Homestay aggregator Stayzilla shuts shop; founder laments vanity metrics like GMV
We could not even recoup what we put in, necessitating very large capital requirement simply to sustain growth, Stayzilla founder Yogendra Vasupal said in a blog post
Stayzilla, a homestay aggregator that started operations about 11 years ago, is shutting down to reboot its operations, founder Yogendra Vasupal said in a blog post.
"I would like to announce today that we would be bringing to a halt the operations of Stayzilla in its current form, and looking to reboot it with a different business model," Vasupal said in the blog, adding, "This has been one of the toughest decisions that I have taken so far but it is the right thing to do."
The company's investors include Matrix Partners India and Nexus Venture Partners. One of the early investors was Indian Angel Network, who had given the company money to scale up in 2012. According to a report in Moneycontrol, the company has raised about $33 million thus far.

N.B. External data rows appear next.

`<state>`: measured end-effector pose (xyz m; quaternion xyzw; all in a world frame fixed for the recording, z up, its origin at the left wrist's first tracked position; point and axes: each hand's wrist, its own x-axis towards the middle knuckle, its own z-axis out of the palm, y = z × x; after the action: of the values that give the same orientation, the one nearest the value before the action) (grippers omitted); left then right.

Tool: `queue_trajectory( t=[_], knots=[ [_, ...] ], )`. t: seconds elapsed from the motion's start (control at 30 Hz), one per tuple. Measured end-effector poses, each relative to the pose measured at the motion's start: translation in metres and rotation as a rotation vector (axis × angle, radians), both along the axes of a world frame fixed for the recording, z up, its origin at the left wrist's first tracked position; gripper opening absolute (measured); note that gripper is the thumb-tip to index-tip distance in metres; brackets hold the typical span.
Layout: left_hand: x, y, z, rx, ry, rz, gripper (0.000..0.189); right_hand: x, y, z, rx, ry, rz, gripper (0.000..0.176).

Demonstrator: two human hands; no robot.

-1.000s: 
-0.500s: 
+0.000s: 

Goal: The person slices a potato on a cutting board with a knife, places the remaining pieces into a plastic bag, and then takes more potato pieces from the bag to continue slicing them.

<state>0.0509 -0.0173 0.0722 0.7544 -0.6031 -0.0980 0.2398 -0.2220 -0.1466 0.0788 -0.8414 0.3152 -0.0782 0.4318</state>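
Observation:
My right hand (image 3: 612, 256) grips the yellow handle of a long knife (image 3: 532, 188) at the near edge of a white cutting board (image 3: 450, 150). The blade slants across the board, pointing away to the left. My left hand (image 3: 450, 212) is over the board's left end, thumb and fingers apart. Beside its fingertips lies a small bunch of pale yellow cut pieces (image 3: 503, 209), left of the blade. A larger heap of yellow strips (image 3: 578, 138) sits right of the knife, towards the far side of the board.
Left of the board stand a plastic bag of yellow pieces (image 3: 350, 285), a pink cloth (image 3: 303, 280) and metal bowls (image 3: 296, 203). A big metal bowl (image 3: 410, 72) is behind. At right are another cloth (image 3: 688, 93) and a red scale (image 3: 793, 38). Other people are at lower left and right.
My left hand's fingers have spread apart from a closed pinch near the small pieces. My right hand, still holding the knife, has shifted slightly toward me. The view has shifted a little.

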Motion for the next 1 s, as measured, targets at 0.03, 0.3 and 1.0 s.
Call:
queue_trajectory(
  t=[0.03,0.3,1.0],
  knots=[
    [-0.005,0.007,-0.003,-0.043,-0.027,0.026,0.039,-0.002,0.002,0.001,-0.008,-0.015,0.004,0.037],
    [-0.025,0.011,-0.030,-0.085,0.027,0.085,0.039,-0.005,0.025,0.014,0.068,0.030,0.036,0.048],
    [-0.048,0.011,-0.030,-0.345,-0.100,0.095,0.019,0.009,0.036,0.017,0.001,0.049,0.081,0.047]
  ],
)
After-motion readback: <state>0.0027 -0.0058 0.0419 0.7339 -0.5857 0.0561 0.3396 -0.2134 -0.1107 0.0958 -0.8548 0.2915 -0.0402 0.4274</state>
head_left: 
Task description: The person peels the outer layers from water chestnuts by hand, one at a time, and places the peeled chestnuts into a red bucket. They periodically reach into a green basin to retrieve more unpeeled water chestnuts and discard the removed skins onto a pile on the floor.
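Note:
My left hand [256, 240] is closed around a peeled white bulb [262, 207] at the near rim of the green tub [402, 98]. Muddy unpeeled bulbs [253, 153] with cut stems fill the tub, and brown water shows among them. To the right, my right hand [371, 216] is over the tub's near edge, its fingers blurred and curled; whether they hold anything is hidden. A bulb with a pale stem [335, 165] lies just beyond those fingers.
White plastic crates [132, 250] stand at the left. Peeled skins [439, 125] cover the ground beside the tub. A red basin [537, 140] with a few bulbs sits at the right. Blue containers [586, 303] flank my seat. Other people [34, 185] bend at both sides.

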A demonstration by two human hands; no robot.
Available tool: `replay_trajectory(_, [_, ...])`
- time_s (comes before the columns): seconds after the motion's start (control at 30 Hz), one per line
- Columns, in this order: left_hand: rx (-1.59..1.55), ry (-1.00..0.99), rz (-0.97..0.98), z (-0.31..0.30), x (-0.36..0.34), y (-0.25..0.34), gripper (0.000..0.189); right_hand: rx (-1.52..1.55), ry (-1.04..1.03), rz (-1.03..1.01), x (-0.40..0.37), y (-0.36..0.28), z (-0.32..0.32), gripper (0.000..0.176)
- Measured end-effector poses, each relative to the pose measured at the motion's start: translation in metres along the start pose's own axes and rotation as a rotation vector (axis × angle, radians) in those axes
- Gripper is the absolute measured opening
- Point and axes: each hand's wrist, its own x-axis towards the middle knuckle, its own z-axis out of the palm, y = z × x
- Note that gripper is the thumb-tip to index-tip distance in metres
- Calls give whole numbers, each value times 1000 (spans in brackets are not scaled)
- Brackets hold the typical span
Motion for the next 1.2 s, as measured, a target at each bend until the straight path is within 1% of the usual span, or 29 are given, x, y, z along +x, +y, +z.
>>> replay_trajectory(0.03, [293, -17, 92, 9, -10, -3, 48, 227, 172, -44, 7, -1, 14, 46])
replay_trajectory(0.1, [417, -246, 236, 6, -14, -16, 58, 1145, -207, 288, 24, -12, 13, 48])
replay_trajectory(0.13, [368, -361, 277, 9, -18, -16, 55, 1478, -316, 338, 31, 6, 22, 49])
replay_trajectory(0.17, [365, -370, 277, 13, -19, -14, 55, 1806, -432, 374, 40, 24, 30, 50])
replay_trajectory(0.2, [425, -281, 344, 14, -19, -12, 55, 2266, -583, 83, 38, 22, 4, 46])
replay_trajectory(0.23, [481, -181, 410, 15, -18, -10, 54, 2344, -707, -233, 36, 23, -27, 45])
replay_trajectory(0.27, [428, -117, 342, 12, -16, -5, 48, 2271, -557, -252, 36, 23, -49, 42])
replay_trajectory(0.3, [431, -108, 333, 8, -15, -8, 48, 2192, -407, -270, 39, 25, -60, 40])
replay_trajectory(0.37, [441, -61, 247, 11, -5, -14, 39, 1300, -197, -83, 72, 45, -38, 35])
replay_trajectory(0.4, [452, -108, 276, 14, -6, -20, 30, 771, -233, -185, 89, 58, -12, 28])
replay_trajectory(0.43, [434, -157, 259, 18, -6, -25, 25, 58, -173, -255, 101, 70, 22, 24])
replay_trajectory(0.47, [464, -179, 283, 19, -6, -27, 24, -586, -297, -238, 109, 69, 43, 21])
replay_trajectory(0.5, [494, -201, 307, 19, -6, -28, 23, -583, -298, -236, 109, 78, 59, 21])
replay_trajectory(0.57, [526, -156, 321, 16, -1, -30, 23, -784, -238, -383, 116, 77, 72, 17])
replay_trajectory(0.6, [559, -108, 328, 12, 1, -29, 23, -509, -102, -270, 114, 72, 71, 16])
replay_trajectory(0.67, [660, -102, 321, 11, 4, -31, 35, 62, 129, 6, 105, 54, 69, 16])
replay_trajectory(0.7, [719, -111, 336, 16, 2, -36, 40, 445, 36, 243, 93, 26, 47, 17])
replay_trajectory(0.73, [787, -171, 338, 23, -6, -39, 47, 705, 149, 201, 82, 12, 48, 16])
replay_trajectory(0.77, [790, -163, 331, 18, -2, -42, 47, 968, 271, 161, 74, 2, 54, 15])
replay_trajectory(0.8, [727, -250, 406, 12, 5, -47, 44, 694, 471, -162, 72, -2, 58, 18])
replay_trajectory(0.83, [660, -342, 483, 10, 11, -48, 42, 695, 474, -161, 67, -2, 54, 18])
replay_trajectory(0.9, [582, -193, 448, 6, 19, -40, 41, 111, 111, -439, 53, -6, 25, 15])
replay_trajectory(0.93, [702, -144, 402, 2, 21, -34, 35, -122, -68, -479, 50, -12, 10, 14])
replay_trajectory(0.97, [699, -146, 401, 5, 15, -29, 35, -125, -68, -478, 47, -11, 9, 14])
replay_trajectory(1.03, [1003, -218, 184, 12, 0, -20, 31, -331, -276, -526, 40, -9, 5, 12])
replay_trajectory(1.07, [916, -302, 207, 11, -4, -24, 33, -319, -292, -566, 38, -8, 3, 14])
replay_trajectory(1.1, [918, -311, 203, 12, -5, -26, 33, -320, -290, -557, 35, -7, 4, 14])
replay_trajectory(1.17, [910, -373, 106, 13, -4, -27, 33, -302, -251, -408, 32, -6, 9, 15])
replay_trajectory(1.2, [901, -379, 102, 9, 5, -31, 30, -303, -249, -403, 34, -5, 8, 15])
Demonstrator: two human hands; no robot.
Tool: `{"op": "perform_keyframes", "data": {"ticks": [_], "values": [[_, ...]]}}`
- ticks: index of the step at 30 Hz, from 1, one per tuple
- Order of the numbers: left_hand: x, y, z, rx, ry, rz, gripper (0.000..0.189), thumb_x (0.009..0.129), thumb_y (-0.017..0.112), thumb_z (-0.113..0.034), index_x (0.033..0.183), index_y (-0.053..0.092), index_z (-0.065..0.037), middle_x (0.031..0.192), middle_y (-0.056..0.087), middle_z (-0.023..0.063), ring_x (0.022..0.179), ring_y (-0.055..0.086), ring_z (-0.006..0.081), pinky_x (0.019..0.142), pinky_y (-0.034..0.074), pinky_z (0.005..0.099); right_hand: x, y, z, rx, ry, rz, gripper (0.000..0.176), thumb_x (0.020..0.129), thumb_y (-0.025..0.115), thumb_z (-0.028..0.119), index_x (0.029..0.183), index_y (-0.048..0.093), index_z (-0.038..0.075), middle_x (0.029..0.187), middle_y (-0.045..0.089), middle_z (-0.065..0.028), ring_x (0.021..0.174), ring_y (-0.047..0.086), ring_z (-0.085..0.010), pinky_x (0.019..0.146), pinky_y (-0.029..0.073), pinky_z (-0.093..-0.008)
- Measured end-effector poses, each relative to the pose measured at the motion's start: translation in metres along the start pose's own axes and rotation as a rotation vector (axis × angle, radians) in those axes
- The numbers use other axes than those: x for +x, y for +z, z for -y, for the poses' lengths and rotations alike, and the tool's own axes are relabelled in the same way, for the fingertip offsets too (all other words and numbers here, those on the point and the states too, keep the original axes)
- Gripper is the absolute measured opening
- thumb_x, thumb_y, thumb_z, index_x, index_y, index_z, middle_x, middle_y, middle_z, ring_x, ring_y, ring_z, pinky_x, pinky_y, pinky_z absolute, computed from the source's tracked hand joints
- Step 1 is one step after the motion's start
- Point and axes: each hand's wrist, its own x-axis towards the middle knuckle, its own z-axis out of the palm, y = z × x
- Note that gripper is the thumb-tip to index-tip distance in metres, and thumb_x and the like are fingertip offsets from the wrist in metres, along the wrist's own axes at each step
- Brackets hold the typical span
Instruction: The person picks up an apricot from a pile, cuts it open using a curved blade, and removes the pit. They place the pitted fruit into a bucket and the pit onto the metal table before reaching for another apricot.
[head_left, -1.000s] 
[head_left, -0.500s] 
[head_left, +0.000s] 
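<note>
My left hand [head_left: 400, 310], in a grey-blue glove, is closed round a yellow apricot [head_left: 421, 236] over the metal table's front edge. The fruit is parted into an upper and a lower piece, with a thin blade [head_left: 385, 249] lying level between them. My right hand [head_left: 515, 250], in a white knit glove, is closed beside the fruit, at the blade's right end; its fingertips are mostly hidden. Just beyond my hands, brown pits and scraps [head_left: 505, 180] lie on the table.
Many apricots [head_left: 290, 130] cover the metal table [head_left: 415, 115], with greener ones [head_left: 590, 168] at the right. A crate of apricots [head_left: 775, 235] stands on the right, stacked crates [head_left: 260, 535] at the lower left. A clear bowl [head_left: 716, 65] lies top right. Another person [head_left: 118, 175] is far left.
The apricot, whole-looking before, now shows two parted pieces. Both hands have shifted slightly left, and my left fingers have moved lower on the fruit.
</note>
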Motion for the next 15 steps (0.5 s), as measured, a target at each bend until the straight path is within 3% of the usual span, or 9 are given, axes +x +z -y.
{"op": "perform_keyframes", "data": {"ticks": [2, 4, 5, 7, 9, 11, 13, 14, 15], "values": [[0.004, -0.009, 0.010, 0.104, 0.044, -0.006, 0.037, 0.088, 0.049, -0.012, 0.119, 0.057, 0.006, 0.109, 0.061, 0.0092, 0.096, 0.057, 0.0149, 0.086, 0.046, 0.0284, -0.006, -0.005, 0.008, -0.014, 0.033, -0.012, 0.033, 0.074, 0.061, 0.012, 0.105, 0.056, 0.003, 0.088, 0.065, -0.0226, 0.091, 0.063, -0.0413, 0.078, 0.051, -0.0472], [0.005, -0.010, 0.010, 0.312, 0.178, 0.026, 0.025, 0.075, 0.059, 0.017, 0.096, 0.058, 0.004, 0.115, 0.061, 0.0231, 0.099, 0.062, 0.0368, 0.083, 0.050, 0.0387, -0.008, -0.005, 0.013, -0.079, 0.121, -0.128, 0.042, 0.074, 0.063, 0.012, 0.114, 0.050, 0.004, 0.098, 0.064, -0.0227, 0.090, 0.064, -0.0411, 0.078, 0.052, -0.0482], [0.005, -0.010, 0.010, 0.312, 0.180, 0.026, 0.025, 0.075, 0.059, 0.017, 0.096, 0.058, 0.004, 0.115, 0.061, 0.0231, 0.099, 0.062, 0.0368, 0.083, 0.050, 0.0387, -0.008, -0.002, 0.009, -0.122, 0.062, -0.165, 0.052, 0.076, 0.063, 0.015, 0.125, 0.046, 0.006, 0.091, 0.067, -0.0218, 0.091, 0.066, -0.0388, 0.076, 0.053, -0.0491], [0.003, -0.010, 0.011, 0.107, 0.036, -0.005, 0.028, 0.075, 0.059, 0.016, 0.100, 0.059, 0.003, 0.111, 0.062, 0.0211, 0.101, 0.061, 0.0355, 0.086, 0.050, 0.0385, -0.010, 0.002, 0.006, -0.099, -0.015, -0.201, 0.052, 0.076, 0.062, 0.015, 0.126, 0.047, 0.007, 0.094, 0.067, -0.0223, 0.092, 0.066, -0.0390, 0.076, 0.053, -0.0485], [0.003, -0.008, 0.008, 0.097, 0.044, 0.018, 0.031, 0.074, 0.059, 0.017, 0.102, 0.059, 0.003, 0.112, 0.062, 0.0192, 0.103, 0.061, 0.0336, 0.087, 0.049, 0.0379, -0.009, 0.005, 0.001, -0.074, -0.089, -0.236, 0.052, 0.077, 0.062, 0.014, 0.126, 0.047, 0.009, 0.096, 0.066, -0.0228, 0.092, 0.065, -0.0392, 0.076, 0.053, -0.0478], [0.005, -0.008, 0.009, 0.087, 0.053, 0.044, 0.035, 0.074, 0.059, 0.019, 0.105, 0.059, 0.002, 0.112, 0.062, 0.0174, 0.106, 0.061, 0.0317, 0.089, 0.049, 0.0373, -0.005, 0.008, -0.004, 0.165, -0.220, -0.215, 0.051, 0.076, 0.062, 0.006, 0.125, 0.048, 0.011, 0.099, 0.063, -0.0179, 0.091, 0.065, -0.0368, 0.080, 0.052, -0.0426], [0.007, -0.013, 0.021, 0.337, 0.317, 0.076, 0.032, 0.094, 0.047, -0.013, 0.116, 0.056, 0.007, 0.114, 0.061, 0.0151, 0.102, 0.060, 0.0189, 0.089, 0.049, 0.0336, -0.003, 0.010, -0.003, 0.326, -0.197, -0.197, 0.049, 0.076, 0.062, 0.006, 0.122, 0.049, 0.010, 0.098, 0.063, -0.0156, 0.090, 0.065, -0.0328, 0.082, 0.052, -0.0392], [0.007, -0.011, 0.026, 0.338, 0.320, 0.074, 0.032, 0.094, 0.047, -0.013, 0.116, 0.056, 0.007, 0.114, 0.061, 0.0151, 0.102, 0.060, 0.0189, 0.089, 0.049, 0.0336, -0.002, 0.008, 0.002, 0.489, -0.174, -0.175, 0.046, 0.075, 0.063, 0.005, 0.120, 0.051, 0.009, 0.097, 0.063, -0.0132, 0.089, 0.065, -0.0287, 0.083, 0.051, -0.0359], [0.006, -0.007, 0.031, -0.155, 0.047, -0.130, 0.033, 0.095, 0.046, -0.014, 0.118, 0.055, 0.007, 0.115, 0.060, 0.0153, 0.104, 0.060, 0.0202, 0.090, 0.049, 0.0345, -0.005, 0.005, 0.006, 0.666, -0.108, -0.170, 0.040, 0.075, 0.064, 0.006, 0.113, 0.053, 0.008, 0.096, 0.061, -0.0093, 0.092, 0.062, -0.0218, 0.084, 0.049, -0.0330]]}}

The company will continue functioning in a different form, though. "I see co-operation and specialization as the mantra for Stayzilla... We will look to work closely with both online and offline travel partners to offer the best of Indian homestays to their valued customers," Vasupal said in the blog.
Explaining the reasons behind the move, he has said over the last nearly two years the dynamics of the travel market changed significantly resulting in deeper discounts due to the rising competition. "...We could not even recoup what we put in, necessitating very large capital requirement simply to sustain growth," the blog says.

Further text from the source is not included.